Dans la situation actuelle, le Curateur public rencontre ses pupilles systématiquement une fois par année. Or, à partir de novembre prochain, les visites pourront s’espacer entre 12 et 24 mois en vertu d’un principe de « modulations des visites » dans le but de « personnaliser » ces rencontres.

Du côté de la défense des personnes âgées, on s’attaque encore une fois aux « plus vulnérables des plus vulnérables », dénonce Doris Provencher, directrice de l’Association des groupes d’intervention en défense des droits en santé mentale du Québec. Pour sa part, le président du Conseil pour la protection des malades, Paul Brunet, n’y voit que de la poudre aux yeux : « « On va espacer les visites aux pupilles pour s’en rapprocher ? Ça ne tient pas la route. […] Ça sent plus le délestage et les réductions budgétaires que l’amélioration véritable des soins. »

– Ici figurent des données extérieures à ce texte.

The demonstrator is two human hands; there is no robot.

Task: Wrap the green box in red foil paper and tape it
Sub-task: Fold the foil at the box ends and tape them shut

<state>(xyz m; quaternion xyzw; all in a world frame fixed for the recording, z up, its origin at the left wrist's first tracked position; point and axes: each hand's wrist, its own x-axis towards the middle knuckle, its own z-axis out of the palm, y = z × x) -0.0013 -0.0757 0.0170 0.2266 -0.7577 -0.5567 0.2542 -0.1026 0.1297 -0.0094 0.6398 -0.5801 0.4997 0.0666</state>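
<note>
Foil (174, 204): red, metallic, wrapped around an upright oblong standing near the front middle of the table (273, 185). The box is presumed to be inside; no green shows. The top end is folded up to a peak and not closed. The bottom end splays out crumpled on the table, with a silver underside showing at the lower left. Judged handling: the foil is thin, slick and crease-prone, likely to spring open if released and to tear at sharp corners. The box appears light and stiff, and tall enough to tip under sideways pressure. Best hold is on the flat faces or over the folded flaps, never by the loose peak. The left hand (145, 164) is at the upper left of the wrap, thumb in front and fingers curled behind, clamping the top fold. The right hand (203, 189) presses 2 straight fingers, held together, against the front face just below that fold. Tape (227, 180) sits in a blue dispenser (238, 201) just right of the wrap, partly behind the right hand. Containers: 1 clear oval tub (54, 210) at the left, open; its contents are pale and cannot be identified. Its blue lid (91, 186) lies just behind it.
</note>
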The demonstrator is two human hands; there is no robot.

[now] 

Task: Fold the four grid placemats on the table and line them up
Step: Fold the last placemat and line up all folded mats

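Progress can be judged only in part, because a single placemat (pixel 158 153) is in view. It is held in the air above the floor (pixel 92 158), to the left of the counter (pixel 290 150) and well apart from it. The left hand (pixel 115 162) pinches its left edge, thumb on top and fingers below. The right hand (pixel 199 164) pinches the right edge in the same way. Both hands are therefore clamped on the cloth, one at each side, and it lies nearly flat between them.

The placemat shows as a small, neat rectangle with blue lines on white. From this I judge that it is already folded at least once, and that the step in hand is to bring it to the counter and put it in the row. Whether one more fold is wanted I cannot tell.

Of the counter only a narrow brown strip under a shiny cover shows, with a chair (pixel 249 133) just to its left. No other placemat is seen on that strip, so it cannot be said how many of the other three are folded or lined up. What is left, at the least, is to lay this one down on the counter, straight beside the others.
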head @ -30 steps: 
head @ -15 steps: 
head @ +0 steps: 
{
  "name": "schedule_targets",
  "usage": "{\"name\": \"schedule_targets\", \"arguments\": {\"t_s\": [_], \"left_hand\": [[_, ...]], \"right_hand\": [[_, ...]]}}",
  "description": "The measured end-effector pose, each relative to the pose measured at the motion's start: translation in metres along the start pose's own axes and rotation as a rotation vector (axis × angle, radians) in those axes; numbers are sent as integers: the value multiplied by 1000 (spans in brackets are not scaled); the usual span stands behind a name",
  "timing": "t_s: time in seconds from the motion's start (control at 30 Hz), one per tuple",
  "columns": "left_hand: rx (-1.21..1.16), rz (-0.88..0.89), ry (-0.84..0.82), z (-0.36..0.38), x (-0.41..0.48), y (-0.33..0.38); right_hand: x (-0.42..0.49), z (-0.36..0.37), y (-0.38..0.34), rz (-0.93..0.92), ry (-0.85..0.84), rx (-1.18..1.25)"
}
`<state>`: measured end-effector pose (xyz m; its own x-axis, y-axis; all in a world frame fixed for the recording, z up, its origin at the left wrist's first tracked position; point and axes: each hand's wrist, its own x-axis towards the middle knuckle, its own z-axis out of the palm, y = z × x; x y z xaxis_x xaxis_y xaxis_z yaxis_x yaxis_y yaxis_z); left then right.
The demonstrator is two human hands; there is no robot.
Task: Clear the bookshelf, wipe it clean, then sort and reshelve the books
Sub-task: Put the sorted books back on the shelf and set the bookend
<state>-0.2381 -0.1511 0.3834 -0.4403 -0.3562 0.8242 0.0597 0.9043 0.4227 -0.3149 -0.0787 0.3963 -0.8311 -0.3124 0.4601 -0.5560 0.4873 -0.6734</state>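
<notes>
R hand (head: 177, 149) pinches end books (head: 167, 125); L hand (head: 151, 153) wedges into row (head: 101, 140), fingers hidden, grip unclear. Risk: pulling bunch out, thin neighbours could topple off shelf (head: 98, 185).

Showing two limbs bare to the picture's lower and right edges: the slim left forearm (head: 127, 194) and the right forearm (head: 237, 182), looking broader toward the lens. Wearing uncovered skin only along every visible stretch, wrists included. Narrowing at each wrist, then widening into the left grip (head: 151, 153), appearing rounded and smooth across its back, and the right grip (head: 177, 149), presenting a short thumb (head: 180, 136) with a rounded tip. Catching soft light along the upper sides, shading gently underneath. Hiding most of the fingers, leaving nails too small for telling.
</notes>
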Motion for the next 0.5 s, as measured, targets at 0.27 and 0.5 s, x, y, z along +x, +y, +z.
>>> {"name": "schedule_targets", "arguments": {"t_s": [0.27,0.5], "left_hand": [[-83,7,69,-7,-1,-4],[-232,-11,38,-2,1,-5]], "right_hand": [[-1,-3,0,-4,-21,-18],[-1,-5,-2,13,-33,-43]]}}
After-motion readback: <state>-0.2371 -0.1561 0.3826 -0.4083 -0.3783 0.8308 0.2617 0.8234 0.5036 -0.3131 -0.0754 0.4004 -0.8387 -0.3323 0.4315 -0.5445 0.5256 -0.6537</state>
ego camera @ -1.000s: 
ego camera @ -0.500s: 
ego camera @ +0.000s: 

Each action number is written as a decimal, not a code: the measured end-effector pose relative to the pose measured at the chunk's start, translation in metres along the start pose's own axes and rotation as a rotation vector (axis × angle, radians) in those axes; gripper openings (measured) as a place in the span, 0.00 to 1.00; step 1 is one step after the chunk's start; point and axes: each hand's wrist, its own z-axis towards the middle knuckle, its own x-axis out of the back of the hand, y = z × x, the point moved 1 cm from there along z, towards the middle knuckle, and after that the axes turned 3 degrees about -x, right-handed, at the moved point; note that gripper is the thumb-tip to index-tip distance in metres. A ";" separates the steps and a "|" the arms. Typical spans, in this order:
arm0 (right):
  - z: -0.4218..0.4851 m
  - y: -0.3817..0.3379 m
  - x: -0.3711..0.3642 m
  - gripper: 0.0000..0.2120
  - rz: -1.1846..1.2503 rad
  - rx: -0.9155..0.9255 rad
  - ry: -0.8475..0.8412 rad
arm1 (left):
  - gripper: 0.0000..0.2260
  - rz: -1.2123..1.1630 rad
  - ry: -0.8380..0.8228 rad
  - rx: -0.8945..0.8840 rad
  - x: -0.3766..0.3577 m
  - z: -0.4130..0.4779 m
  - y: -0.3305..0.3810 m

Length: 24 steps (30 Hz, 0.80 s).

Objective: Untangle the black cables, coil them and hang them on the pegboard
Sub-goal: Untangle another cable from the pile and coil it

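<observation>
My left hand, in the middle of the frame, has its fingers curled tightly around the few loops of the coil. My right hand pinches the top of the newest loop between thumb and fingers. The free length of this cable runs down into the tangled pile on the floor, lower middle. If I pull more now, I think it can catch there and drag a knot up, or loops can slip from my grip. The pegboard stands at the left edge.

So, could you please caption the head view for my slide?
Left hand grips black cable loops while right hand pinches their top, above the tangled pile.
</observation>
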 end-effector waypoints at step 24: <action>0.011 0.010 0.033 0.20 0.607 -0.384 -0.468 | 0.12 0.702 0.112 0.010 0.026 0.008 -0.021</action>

Au bureau du Curateur, on allègue que « l’idée est de moduler notre intervention en fonction de l’état de la personne… [et que] c’est une façon d’équilibrer nos services de façon à répondre à ceux qui ont besoin de nous dans une importance plus grande. » Soit!

Toutefois, à mes yeux, les personnes âgées ne devraient pas être triées comme de la marchandise sur un rayon d’étalage mais plutôt comme des personnes humaines qui méritent toutes qu’on les rencontre tout au moins une fois par année.